The Vatican Pontifical Council on Culture is convening a series of meetings this week to discuss the culture of women in the Catholic Church. That’s right — the Catholic Church supposedly wants to know what women think!
In late December, a short video was posted online calling on women to participate in this exploration, not by attending or actually participating, of course, but by sending in a one-minute video saying, in those scant few 60 seconds, what they felt the Church should know about the role women would like to play. Sounds good, right? But few English-speaking women will have the chance to share their opinions because the English version of the Council’s video was pulled after it received harsh criticism over the sense viewers got of the woman who appears in it: a blond Italian actress wearing glasses and a blue shirt.
The critics said she was too sexy.
To be fair, the text of the video is fairly condescending, as if the script writer wasn’t sure that women would even be able to understand what was going on or what we were being asked to do. It’s got a patronizing tone – but also, to be fair, it’s not completely clear to me that it wasn’t just poorly translated from Italian. The English version came down, the Italian version is still up. It’s short – just asking women to film their answers to a few key questions: in effect, let the Council know “who you are, what you do, what you think about your being a woman, your strengths, your difficulties, your body, and your spiritual life.” Winning entries would be shown in a kind of montage at the beginning of the meetings.
But the actress in question, the one who is too sexy for her shirt, is 50-years-old. I wanted to get past that pesky detail and write about how out of touch the Catholic Church can be when it comes to understanding the needs of its women members, but I can’t stop thinking how far we’ve all come when a 50-year-old actress can be called “too sexy.” And that looking sexy could somehow undermine the message that needed to be conveyed in this project about the interests and concerns of Catholic women.
Nancy Brilli, the actress in this video, really is sexy – not that it helped her much here. The arguments were that she was coquettish and that her line delivery didn’t speak to the serious nature of the assignment here: to convey to women that this Pontifical Council really wanted to know what was on their minds regarding the “culture” of women in the Church, similar to recent meetings which discussed the culture of youth in the Church. This council is a segment of the Roman Curia, the real hierarchy of the Catholic Church. Like other councils, it’s comprised of dozens of cardinals, bishops, and priests who are members, and a small group of lay consultants, which in this case includes the architect Santiago Calatrava and seven women. Members attend meetings. Consultants consult on various topics and may be invited to attend meetings.

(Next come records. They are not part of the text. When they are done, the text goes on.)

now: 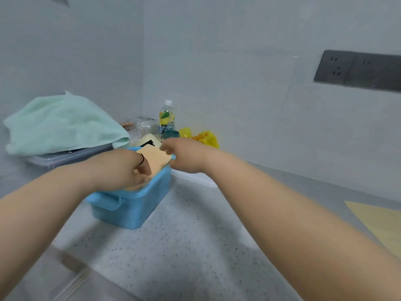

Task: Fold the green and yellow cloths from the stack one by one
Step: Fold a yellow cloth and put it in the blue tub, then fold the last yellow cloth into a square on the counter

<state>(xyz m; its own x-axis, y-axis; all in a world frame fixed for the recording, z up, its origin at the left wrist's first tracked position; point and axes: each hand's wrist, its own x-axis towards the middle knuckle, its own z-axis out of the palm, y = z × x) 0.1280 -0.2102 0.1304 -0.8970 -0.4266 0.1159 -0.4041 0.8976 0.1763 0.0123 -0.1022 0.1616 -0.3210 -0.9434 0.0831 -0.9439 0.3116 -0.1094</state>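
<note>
Yellow cloth [155,159] sits at the top of the blue bin [130,206] on the bench [186,235]. Left grip [128,169] clasps the cloth's near edge; right grip [184,155] pinches its far corner.

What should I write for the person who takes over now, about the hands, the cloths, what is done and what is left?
Left hand and right hand: both hold the yellow cloth at the blue bin's top.
Green cloth: draped on the clear box, unfolded.
Another yellow sheet lies flat on the counter, far right.
Done: no fold visible yet.
To do: fold the held cloth, then the green one.
</note>
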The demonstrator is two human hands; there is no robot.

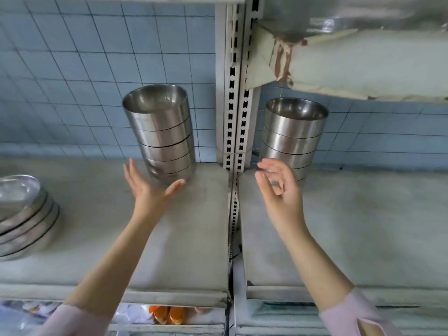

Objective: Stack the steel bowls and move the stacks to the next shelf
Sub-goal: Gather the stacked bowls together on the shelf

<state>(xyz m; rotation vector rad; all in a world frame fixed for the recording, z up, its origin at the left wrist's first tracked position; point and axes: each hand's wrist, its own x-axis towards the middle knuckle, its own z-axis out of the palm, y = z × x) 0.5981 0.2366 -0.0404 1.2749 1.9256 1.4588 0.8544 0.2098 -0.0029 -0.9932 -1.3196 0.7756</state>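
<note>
Both hands are held released: the left hand [150,190] spread just beside the left bowl stack [161,134], the right hand [278,190] loosely curled before the right bowl stack [294,134]. A slotted upright [234,98] is set between the stacks; wider steel dishes [24,214] are piled far left.

Plate stack [26,214] cut off by left frame edge, right bowl stack [293,132] bottom bowls hidden behind right hand [281,190] with blurred fingertips, orange items [167,314] mostly hidden under shelf lip [169,297], can't ID.
</note>
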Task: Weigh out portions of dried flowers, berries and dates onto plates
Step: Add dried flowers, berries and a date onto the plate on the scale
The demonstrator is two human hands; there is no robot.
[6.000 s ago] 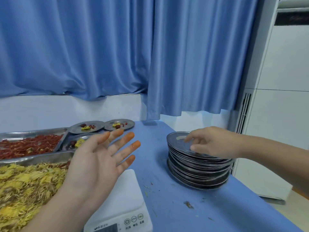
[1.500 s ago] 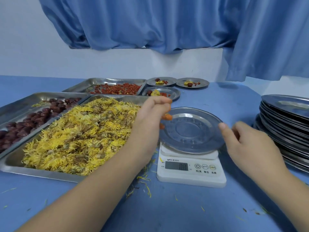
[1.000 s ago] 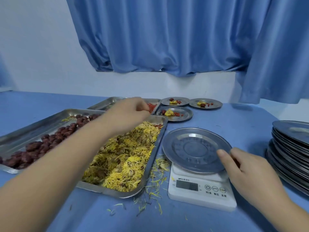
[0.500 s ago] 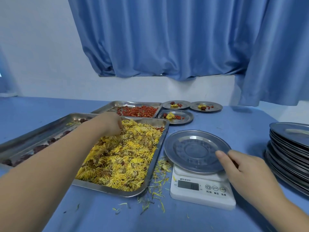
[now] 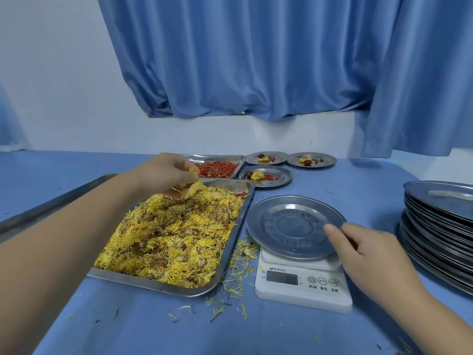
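Three small steel plates, far: portioned. On white digital scale, round steel plate: empty; right hand grip pinching near rim. Over rectangular steel tray, left: left hand grip pinching yellow dried flowers. Red berries, dates not yet added; tall plate stack, right, waiting.

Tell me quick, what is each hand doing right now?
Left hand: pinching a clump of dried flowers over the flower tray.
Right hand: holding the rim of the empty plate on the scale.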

While I want something good to come from any discussion of ways to give women a boost – even if it’s only a boost within the Church – I always prefer an open discussion. I want these cardinals to hear your voice too and I don’t think that can happen in a room filled with talking men, no matter how well meaning they are. And even if I had submitted my own little movie about my role as a mom and a working woman in the U.S., there’s no guarantee anyone would have seen it, that anyone would have taken my 60 seconds seriously, or that the seven women consultants would have agreed with me and, if given the opportunity, would have used their voices collectively to speak for me.
I love that 50-year-old Brilli is too sexy – that really thrills me – but trying to answer that classic question, “What do women want?” by asking for one-minute videos from those of us with access to film making is hardly the way to do it. Even if every last video asked for women to be ordained as priests, it wouldn’t mean that a retired Republican woman in Utah or a young working mother in Australia wanted that or that she considered it a priority in her Church as it struggles with so many compelling and competing 21st century issues. We women are many, we are diverse, we are probably less similar than most men would imagine and asking a room filled with priests to discuss women as a topic – none of them married, none of them fathers, and none of them in working roles that compete on a daily basis with women colleagues – is, on some very basic level, disturbing.

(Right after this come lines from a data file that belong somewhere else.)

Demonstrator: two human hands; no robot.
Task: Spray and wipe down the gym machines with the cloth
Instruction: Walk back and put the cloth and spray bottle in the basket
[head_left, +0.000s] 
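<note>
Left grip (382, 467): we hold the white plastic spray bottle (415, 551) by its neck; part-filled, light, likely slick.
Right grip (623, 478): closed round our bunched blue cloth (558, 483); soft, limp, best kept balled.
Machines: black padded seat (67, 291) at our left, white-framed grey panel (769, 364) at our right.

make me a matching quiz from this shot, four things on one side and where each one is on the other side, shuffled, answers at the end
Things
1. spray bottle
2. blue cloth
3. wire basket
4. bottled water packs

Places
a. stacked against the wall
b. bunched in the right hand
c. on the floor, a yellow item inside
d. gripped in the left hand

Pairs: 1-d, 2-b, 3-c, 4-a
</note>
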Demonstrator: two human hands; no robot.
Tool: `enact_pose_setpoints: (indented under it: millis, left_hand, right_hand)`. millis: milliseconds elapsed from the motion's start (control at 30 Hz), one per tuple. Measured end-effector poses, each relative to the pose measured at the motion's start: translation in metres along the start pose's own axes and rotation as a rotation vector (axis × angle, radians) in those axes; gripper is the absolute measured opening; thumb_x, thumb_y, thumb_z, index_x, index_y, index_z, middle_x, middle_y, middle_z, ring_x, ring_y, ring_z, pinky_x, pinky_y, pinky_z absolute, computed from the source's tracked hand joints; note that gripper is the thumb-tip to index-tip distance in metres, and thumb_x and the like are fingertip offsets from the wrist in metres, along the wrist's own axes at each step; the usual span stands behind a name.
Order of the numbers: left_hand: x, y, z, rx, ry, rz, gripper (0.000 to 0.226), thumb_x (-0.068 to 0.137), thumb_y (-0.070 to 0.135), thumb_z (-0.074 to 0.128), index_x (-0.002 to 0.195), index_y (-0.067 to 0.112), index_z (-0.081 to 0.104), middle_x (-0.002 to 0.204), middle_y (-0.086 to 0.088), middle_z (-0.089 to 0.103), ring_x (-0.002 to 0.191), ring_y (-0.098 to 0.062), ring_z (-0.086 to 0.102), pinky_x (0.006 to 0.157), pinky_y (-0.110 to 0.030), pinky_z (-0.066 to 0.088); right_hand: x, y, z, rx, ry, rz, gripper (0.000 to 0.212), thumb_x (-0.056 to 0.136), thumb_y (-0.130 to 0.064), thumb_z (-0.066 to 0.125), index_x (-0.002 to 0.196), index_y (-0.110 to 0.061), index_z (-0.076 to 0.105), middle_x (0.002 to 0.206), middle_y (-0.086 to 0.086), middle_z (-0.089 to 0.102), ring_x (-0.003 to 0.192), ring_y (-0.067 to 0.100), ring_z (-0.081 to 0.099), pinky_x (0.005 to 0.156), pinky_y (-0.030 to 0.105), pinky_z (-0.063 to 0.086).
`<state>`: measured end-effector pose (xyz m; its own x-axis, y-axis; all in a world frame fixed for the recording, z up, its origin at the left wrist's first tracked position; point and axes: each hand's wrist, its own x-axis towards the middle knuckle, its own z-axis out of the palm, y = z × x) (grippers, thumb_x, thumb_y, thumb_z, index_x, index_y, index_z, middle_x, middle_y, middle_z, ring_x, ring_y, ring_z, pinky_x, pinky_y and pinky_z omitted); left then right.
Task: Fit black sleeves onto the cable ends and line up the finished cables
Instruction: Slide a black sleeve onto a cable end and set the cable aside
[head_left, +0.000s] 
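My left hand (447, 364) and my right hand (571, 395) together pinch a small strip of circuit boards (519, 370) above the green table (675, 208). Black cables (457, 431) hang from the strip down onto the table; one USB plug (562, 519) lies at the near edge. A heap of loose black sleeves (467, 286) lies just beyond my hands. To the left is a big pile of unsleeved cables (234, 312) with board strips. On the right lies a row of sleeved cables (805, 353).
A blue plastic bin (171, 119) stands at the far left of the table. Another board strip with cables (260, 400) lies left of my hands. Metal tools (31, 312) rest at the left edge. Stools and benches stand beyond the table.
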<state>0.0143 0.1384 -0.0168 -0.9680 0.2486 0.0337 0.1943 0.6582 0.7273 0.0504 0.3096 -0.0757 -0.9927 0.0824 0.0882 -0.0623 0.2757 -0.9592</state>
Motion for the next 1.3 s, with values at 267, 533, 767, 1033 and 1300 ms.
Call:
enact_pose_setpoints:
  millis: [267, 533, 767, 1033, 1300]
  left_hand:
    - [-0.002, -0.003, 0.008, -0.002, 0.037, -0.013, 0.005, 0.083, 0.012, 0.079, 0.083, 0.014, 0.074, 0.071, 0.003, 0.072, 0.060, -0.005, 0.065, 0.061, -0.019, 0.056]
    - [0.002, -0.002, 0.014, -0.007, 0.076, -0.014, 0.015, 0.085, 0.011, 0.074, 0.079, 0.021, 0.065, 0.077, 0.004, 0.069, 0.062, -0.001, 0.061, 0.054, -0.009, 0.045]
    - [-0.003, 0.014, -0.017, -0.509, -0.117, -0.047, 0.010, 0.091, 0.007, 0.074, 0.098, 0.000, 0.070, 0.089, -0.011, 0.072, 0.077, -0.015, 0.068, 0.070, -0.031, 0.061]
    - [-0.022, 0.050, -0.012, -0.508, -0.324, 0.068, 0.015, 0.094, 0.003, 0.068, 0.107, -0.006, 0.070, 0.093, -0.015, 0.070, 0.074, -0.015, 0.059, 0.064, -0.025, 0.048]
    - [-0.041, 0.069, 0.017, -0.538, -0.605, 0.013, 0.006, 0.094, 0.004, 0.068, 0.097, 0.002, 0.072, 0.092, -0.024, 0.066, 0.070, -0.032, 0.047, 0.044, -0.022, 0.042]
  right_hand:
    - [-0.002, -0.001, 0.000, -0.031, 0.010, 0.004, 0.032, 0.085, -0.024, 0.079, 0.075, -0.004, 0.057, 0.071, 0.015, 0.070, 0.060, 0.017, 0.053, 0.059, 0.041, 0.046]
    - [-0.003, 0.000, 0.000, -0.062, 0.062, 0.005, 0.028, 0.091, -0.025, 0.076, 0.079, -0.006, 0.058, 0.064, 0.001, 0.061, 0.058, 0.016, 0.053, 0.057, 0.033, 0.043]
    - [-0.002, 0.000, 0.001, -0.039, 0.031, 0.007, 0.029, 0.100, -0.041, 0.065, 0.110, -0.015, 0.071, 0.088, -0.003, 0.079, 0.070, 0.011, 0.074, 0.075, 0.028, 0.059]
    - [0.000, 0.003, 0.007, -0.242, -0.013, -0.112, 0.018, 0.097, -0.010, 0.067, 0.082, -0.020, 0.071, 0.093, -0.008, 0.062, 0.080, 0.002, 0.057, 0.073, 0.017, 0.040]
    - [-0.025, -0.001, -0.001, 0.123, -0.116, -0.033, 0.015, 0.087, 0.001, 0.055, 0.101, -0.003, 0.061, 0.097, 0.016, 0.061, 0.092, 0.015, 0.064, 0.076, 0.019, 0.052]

I realize that women will not assume more pivotal, integral roles in the Catholic Church until some discussion – definitely among men – takes place. But I find it fascinating that when they decide to begin the dialogue they get slammed for employing a female message-bringer who is sexy. They probably should have hired a male actor with glasses, wearing a blue shirt. At least if he were sexy, it’d be OK. And it wouldn’t undermine the message.